• _ASSIGNMENT_: Go through the material and tally the lines containing the string "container". Give the total alone.

• _RECORDS_:
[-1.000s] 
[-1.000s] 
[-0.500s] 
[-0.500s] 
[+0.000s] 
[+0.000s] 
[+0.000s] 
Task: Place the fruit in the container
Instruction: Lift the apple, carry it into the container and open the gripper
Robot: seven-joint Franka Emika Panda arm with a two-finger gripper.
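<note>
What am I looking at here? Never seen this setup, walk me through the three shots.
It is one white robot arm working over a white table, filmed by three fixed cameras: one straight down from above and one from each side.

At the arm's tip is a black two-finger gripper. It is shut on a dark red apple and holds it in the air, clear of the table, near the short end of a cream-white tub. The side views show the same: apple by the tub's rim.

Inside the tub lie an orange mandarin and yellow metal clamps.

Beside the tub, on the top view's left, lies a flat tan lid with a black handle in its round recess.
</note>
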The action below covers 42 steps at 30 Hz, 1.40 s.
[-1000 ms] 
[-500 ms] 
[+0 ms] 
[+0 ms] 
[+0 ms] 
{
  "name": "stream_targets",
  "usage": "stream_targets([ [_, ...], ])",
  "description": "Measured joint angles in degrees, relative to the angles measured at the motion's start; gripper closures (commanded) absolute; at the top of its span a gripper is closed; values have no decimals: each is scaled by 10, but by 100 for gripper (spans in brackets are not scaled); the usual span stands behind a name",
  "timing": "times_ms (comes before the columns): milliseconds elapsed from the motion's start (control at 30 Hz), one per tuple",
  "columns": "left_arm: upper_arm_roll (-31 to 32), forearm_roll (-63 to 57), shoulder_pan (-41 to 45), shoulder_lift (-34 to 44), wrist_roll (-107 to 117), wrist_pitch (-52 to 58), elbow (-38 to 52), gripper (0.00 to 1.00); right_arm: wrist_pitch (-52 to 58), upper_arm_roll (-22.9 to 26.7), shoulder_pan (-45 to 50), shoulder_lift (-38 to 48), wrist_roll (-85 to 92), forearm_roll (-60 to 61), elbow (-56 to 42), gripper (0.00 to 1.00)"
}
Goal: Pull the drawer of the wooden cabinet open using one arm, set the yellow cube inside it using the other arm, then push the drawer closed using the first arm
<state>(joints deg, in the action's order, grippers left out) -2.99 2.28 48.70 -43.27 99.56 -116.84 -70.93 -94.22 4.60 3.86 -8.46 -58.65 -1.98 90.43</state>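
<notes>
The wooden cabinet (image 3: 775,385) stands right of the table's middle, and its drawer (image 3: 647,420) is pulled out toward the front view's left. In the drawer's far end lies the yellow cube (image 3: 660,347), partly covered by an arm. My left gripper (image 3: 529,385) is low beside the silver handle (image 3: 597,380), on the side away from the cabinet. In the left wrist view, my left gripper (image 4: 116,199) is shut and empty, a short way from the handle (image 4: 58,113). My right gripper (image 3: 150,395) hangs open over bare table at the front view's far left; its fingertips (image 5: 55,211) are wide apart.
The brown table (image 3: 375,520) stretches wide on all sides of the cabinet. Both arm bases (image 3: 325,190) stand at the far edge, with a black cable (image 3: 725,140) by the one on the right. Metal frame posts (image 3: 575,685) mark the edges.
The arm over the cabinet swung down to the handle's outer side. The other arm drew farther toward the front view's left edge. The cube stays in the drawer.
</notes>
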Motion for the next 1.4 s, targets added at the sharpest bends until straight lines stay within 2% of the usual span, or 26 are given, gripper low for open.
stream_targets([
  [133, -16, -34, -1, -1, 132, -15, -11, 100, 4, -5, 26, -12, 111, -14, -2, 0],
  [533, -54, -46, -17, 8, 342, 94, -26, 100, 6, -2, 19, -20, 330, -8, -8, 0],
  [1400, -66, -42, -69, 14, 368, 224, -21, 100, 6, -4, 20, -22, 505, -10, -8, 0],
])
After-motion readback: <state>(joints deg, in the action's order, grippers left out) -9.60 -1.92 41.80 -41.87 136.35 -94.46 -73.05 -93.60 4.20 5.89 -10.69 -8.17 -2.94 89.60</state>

• _YOUR RESPONSE_: 2